Unlocking Biological Activity and Metabolomics Insights: Primary Screening of Cyanobacterial Biomass from a Tropical Reservoir.

机构信息

Department of Clinical and Toxicological Analyses, School of Pharmaceutical Sciences, University of São Paulo, São Paulo, SP, Brazil.

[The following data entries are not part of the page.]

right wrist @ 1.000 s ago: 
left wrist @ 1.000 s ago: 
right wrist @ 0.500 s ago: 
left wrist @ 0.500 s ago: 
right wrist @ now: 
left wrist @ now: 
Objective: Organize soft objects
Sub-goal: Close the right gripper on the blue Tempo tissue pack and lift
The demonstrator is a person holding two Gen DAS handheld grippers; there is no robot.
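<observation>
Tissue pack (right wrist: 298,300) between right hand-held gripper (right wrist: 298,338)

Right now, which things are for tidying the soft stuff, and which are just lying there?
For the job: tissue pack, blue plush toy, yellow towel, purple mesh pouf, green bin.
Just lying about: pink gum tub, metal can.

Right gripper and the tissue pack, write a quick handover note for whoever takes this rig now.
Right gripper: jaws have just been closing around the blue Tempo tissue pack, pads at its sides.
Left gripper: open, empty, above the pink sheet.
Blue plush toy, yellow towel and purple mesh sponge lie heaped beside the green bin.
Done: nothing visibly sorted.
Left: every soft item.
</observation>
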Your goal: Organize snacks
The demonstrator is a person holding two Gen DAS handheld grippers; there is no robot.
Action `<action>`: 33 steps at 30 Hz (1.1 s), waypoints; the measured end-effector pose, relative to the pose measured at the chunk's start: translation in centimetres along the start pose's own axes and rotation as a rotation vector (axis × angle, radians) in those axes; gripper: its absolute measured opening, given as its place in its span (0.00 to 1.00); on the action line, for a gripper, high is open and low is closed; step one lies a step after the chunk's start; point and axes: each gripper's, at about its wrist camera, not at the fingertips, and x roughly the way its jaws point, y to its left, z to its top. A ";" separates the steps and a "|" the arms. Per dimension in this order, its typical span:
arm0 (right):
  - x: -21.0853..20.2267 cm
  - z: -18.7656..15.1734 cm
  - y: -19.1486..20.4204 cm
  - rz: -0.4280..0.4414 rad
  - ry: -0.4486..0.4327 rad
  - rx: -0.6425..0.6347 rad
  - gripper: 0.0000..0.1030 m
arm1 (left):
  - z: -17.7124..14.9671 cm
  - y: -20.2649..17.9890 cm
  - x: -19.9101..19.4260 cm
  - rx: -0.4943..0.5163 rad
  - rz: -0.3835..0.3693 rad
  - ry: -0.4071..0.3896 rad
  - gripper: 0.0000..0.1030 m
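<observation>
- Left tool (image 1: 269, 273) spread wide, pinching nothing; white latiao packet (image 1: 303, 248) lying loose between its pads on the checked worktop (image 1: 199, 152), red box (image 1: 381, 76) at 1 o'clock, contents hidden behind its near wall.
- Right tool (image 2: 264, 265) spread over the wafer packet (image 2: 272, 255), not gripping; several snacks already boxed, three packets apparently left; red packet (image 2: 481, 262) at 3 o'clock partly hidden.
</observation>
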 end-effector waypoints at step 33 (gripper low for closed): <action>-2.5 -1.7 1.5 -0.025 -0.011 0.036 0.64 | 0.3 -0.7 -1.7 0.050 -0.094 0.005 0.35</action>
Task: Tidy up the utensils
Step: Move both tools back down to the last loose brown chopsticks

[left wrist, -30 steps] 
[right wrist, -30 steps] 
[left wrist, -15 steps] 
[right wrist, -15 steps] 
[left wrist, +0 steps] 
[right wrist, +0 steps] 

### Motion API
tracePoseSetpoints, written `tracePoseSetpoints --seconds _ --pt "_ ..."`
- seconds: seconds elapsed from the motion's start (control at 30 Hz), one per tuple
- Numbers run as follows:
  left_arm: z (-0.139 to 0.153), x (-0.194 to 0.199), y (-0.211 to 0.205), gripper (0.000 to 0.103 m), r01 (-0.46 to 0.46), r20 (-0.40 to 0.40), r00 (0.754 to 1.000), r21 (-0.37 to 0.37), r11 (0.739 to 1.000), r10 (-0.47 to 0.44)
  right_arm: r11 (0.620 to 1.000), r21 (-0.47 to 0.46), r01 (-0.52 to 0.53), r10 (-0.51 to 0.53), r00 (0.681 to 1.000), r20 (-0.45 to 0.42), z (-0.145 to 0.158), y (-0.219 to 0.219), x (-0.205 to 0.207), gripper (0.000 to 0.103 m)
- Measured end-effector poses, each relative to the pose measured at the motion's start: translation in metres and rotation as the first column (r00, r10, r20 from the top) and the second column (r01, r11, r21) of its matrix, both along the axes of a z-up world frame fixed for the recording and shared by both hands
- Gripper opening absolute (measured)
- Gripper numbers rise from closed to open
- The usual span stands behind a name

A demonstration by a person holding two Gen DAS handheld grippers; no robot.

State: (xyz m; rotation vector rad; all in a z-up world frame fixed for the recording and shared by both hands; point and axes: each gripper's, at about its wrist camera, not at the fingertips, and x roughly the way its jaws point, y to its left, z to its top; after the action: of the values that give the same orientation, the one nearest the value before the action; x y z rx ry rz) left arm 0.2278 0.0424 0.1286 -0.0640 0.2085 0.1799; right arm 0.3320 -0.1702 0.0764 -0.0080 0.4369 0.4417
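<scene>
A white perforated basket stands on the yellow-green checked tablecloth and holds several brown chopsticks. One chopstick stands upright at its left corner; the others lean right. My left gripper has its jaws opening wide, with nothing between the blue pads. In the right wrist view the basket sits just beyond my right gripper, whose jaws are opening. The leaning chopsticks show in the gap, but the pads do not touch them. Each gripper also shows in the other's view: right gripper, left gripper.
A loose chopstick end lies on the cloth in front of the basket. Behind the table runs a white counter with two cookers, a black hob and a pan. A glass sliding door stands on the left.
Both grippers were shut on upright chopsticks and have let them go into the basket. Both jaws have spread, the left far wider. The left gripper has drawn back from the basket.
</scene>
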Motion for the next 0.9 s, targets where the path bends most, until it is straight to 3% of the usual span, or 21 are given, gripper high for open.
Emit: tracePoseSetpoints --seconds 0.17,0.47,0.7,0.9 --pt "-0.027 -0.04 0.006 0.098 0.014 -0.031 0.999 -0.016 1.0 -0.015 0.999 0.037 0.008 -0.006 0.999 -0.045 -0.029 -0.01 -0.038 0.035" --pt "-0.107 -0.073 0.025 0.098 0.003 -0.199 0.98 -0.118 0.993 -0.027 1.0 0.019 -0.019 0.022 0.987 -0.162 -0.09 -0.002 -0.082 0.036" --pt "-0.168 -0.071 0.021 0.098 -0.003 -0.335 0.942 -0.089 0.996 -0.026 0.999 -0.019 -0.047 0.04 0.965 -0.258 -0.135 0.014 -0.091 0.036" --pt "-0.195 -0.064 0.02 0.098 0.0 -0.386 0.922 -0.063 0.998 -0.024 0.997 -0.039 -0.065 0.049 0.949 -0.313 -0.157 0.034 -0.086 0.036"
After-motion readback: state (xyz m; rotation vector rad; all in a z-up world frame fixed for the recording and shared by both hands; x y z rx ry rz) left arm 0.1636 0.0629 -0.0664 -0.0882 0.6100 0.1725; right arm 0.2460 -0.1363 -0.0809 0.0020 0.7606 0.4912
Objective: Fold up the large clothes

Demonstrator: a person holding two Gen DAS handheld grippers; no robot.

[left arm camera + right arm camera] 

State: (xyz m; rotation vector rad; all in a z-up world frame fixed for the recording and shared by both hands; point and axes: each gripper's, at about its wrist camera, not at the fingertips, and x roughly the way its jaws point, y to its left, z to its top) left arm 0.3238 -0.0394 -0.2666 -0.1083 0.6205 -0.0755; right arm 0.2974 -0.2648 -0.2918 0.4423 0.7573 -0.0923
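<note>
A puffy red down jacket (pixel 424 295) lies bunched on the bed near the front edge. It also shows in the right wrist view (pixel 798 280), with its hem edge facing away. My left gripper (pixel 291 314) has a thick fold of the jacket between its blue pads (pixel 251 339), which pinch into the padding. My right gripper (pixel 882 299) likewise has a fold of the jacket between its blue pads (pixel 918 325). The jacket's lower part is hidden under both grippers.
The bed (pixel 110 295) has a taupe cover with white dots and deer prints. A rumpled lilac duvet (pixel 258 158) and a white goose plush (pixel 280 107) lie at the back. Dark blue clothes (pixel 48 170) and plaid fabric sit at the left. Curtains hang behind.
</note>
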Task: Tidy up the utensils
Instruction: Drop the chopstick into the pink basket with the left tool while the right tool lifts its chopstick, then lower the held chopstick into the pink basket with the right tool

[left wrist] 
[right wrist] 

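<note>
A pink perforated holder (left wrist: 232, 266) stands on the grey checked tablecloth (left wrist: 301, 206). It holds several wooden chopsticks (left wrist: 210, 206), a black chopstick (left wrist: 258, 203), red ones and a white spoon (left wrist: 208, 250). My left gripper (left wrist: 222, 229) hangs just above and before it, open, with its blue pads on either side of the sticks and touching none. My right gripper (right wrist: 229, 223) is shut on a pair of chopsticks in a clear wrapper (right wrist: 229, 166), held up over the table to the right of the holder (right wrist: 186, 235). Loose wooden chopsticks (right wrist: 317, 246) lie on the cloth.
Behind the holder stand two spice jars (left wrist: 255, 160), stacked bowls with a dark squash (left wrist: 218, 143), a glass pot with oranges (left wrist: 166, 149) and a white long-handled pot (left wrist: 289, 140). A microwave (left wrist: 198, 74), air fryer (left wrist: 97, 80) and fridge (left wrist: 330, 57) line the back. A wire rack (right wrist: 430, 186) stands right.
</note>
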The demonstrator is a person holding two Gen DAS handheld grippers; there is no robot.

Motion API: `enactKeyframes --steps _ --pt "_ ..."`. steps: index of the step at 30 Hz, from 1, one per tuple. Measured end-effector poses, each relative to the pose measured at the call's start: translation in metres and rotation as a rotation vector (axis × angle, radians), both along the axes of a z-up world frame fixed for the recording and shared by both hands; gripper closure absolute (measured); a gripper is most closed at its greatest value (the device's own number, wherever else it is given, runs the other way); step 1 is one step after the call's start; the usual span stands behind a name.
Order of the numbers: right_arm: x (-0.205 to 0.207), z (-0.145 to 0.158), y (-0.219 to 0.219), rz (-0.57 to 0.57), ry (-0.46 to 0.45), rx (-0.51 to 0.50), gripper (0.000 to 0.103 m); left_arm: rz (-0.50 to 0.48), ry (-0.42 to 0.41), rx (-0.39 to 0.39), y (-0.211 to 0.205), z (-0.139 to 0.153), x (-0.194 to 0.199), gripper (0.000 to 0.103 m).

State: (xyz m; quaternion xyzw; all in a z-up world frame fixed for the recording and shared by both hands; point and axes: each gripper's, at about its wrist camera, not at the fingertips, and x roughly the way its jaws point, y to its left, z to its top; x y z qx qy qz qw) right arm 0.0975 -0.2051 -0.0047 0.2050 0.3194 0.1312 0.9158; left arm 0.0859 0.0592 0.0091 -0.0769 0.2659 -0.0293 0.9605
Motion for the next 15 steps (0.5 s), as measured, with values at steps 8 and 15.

Department of Plant Biology, Rio de Janeiro State University, Rio de Janeiro, RJ, Brazil.

出版信息

Environ Toxicol Chem. 2024 Oct;43(10):2222-2231. doi: 10.1002/etc.5962. Epub 2024 Aug 7.

Abstract

Cyanobacterial harmful algal blooms can pose risks to ecosystems and human health worldwide due to their capacity to produce natural toxins. The potential dangers associated with numerous metabolites produced by cyanobacteria remain unknown. Only select classes of cyanopeptides have been extensively studied with the aim of yielding substantial evidence regarding their toxicity, resulting in their inclusion in risk management and water quality regulations. Information about exposure concentrations, co-occurrence, and toxic impacts of several cyanopeptides remains largely unexplored. We used liquid chromatography-mass spectrometry (LC-MS)-based metabolomic methods associated with chemometric tools (NP Analyst and Data Fusion-based Discovery), as well as an acute toxicity essay, in an innovative approach to evaluate the association of spectral signatures and biological activity from natural cyanobacterial biomass collected in a eutrophic reservoir in southeastern Brazil. Four classes of cyanopeptides were revealed through metabolomics: microcystins, microginins, aeruginosins, and cyanopeptolins. The bioinformatics tools showed high bioactivity correlation scores for compounds of the cyanopeptolin class (0.54), in addition to microcystins (0.54-0.58). These results emphasize the pressing need for a comprehensive evaluation of the (eco)toxicological risks associated with different cyanopeptides, considering their potential for exposure. Our study also demonstrated that the combined use of LC-MS/MS-based metabolomics and chemometric techniques for ecotoxicological research can offer a time-efficient strategy for mapping compounds with potential toxicological risk. Environ Toxicol Chem 2024;43:2222-2231. © 2024 SETAC.

摘要

蓝藻有害藻华因其产生天然毒素的能力而在全球范围内对生态系统和人类健康构成威胁。蓝藻产生的众多代谢物所带来的潜在危险仍不清楚。只有少数几类蓝藻肽被广泛研究,目的是为其毒性提供大量证据,从而将其纳入风险管理和水质法规。关于几种蓝藻肽的暴露浓度、共同出现和毒性影响的信息在很大程度上仍未得到探索。我们使用基于液相色谱-质谱 (LC-MS) 的代谢组学方法和化学计量学工具(NP Analyst 和基于数据融合的发现)以及急性毒性试验,以创新的方式评估了从巴西东南部富营养化水库中采集的天然蓝藻生物量的光谱特征与生物活性之间的关联。通过代谢组学揭示了四类蓝藻肽:微囊藻毒素、微囊藻氨酸、鱼腥藻毒素和蓝藻肽。生物信息学工具显示,蓝藻肽类化合物的生物活性相关性评分很高(0.54),微囊藻毒素的评分也很高(0.54-0.58)。这些结果强调了全面评估与不同蓝藻肽相关的(生态)毒理学风险的紧迫性,同时考虑到它们暴露的潜在可能性。我们的研究还表明,将基于 LC-MS/MS 的代谢组学和化学计量学技术结合用于生态毒理学研究可以提供一种具有时间效率的策略,用于绘制具有潜在毒理学风险的化合物图谱。Environ Toxicol Chem 2024;43:2222-2231. © 2024 SETAC.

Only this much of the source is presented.